Law and Order: 9/24 (Spoilers)

A similar issue was raised on The Practice last year. Lindsay is defending a man on some minor crime. The defendant keeps wanting to confess to get it over with, but Lindsay insists on his keeping quiet through the preliminary hearing so that she can at least take a shot at getting it kicked there, which she does.

At the same time, Donnel et al are defending a man for murder, and things are going very badly for them. During the course of her defense, Lindsay discovers that her client actually killed the victim in the other trial. She searches for a way to help the innocent man in the other trial, but can’t without implicating her own client, so she keeps quiet hoping the other man will be aquitted. He’s found guilty.

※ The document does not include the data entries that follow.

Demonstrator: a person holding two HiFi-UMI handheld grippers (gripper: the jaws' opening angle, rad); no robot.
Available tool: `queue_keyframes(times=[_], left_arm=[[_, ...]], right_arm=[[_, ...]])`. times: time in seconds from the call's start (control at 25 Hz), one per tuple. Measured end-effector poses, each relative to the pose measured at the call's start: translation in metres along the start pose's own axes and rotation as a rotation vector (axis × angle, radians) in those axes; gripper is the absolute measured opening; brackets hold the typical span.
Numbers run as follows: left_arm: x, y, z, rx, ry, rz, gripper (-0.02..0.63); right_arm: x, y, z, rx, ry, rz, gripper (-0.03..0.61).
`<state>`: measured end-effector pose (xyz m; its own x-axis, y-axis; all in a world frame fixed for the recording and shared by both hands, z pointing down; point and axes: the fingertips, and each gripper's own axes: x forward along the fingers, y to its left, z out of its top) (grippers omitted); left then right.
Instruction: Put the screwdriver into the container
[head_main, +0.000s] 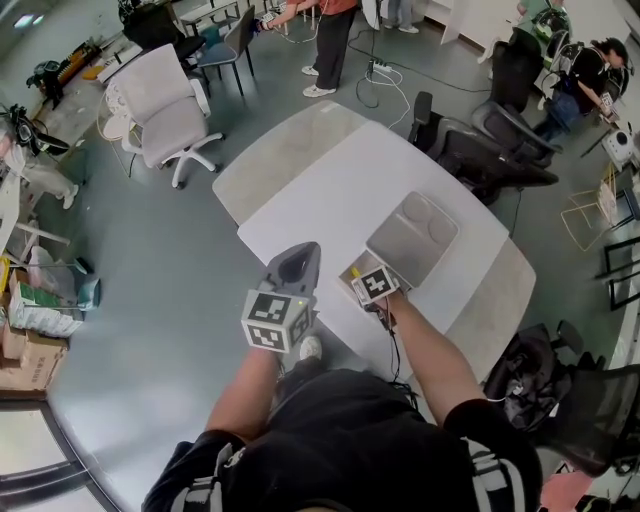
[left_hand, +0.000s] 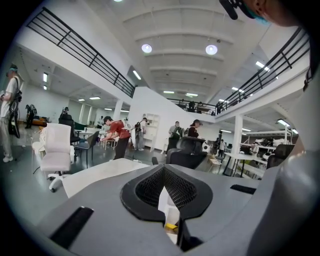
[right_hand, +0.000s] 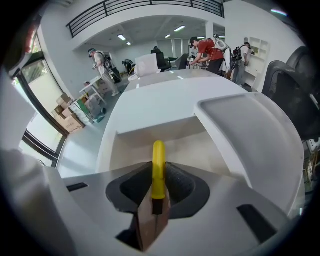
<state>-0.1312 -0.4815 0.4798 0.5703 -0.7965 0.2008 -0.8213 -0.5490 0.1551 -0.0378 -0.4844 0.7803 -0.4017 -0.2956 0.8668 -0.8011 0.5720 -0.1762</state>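
Two tongs: left tongs (left_hand: 164, 172) and right tongs (right_hand: 158, 172), one in each of the person's hands, both at the near edge of the desk (head_main: 330, 180).
Right tongs, state: clenched on the screwdriver (right_hand: 158, 160), with the pads pressing its yellow handle from both sides.
Left tongs, state: clenched tip to tip with nothing gripped, pointing out across the room.
Spacing: left tongs sit to the left of the right tongs, near but apart.
Screwdriver, position: held off the desk. The rounded handle end sticks out past the tong tips towards the container's large compartment. Whether it touches the container cannot be told.
Marker cubes: one on the left tongs (head_main: 275, 322), one on the right tongs (head_main: 376, 284).
Container (head_main: 412, 240): pale grey tray flat on the desk, just ahead of the right tongs. It has a large rectangular compartment at the near end and two round recesses at the far end.
Desk: white top with rounded corners.
Surroundings: white office chair (head_main: 165, 110) to the far left, black office chairs (head_main: 490, 150) to the far right, cardboard boxes (head_main: 20, 350) by the left wall, and people standing at the back of the room.
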Motion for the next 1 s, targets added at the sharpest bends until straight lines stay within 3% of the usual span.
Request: queue_keyframes(times=[0.12,0.2,0.28,0.48,0.64,1.0], left_arm=[[-0.001,-0.001,0.001,0.007,-0.001,-0.002,0.012],[-0.001,-0.001,0.001,0.011,-0.003,-0.001,0.012],[-0.001,-0.002,0.002,0.012,-0.005,-0.003,0.012],[0.005,-0.007,0.007,0.015,-0.016,-0.018,0.012],[0.013,-0.017,0.01,0.027,-0.028,-0.047,0.012],[0.035,-0.051,0.023,0.034,-0.049,-0.124,0.012]], right_arm=[[0.0,0.005,0.001,0.001,-0.016,0.015,0.112],[-0.007,-0.007,-0.003,-0.018,0.002,-0.046,0.137],[-0.018,-0.015,-0.005,-0.031,0.006,-0.088,0.137],[-0.051,-0.007,0.01,-0.039,-0.117,-0.072,0.118],[-0.102,-0.001,0.041,-0.01,-0.334,-0.078,0.087],[-0.265,-0.014,0.096,0.059,-0.851,-0.246,0.014]])
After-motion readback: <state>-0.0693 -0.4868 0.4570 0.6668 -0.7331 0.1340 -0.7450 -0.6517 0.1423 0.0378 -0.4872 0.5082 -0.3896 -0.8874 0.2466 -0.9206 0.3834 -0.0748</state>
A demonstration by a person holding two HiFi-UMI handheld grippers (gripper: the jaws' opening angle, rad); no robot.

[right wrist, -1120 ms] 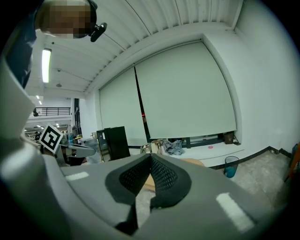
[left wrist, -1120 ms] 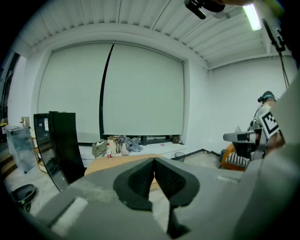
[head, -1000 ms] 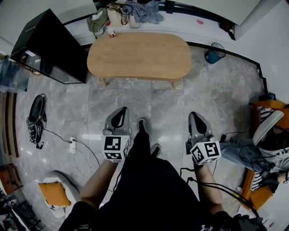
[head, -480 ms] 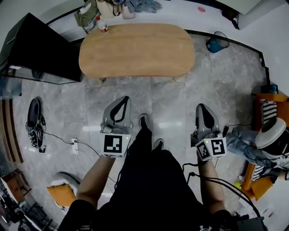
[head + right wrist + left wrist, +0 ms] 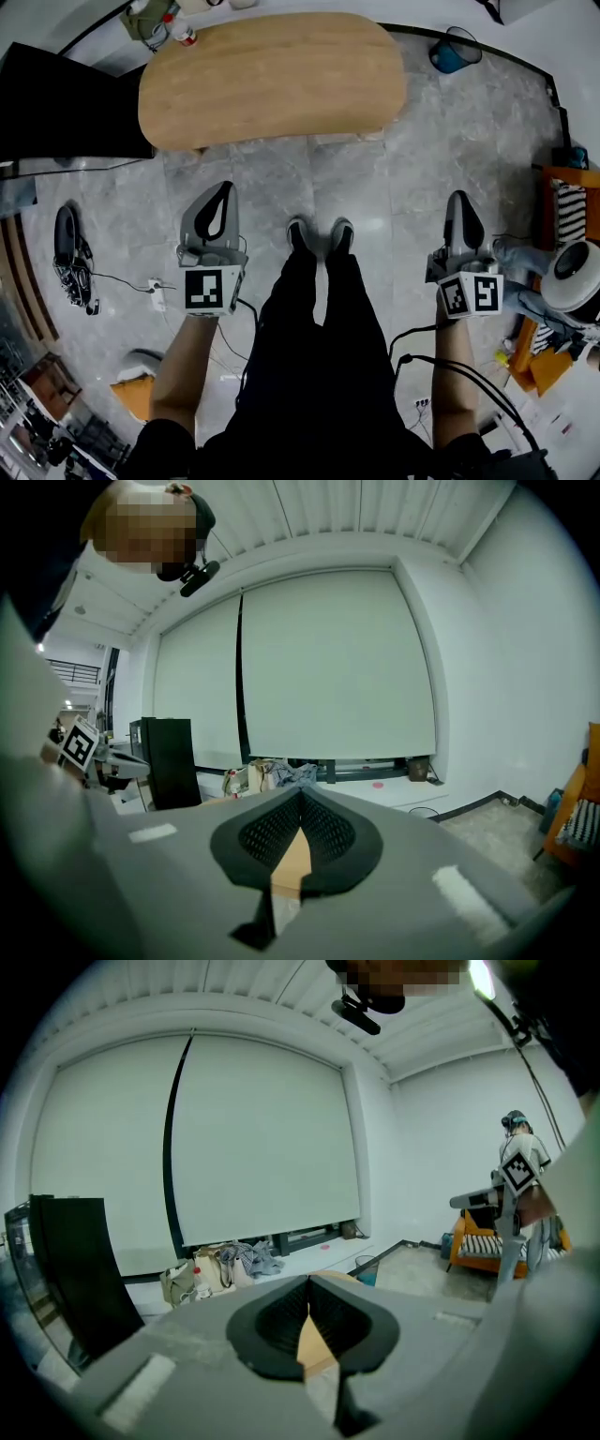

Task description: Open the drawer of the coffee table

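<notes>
The oval wooden coffee table (image 5: pixel 272 75) stands on the grey stone floor ahead of the person's feet. No drawer shows from above. My left gripper (image 5: pixel 221 194) hangs over the floor in front of the table's left half, shut and empty. My right gripper (image 5: pixel 462 208) is off to the right, short of the table's right end, also shut with nothing in it. In the left gripper view the pads (image 5: pixel 330 1321) meet, with a sliver of the tabletop (image 5: pixel 314 1342) below them. The right gripper view shows the same tabletop (image 5: pixel 292 853) through the closed pads (image 5: pixel 323 834).
A black cabinet (image 5: pixel 66 103) stands left of the table. A blue bin (image 5: pixel 452 52) sits by the table's far right end. Bags and a bottle (image 5: pixel 181 34) lie behind the table. An orange chair (image 5: pixel 562 197) and a fan are at the right, cables and shoes at the left.
The person has stepped toward the table, which now lies nearer and higher in the head view. Both grippers have spread apart, the right one farther right. Both feet now stand together.
</notes>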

Lindsay goes to Judge Hiller (the judge always portrayed as being the fairest and most knowledgeable about the law on the show) for advice, and presents the situation as a hypothetical involving a fellow attourney. Judge Hiller tells her that there is actually a provision in Massachusettes law covering this exact situation, and that an attourney may break privilege to prevent an innocent man from going to jail. She then advises Lindsay very strongly not to do this because it would A: be professional suicide and B: even thought the law allows it, it does not compel it, and Hiller thinks the law is wrong because it undermines one of the foundations of the criminal justice system, and therefore this law itself is unethical.

Another similar case occurred on LA Law. Abby (Michele Green) leaves the firm and starts her own practice. The only business she can get to pay the rent is defending drug dealers, which she does exceptionally well. She becomes quite prosperous, and quite popular among the drug dealing scum of Los Angeles, so much so that the DA’s office sets their sights on her. They attempt to indict her for some crime stemming from her knowingly recieving drug money (money laundering, I think). She insists on testifying before the grand jury investigation. Her defense is that since the DA didn’t convict her clients, they couldn’t prove that the money they paid her was drug money so they couldn’t make their prima facia case, and the grand jury refuses to indict.

I found it difficult to believe such a prosecution could even take place, and found the defense very implausible, but was nonetheless quite entertaining to watch.

I didn’t see the Practice episode either, but I was a fanatical fan of L.A. Law.

Abby had no way of knowing the money was drug money – although, as the DA argued, the fact that she was defending a accused drug dealer’s minions and getting her fees paid in cash, perhaps she should have twigged. But there was no confidence to reveal – as Abby told the grand jury, the only reason the DA knew she was getting paid in cash was that she reported all the cash transactions, as the law required her to do. And since her client had never been convicted of anything, Abby pointed out to the grand jury, when the DA asked them to believe that she was taking drug money, he was asking them to believe something he hadn’t been able to prove in court when he had the chance.

So - not quite the same; no real issue of professional ethics was on the line… not that LA Law didn’t tweak those bounderies. You may recall when Ann defended a psychiatrist against a wrongful death civil suit, brough by the parents of a young female patient of his who had been killed by another patient of his; the two were both participants in a group therapy session. The parents argued in the civil suit that the doctor was negligent in realizing what a danger the killer represented.

Ann wins the case, and during the case realizes that the confessed killer could not have possibly committed the crime. She is filled with zeal to get the wrongfully convicted man out of jail, and is asking her client, the doctor, who else in the group might have been the real killer. The doctor pauses for a moment and asks her, “You’re still my lawyer, right?” When Ann responds affirmatively, he reveals under privilege that HE was the murderer; that he and the young girl had been having sex, and she was going to go public. So not only did the doctor kill her, but manipulated the disturbed young man into believing that he, not the doctor, had killed the girl.

The doctor goes on to point out that Ann is now ethically bound NOT to start her investigation, or reveal his confidence; that what she says would be inadmissible in any event, and that even if she’s willing to throw away her career and be disbarred, he’d sue the firm and win - so she’d be throwing away all her colleagues’ careers.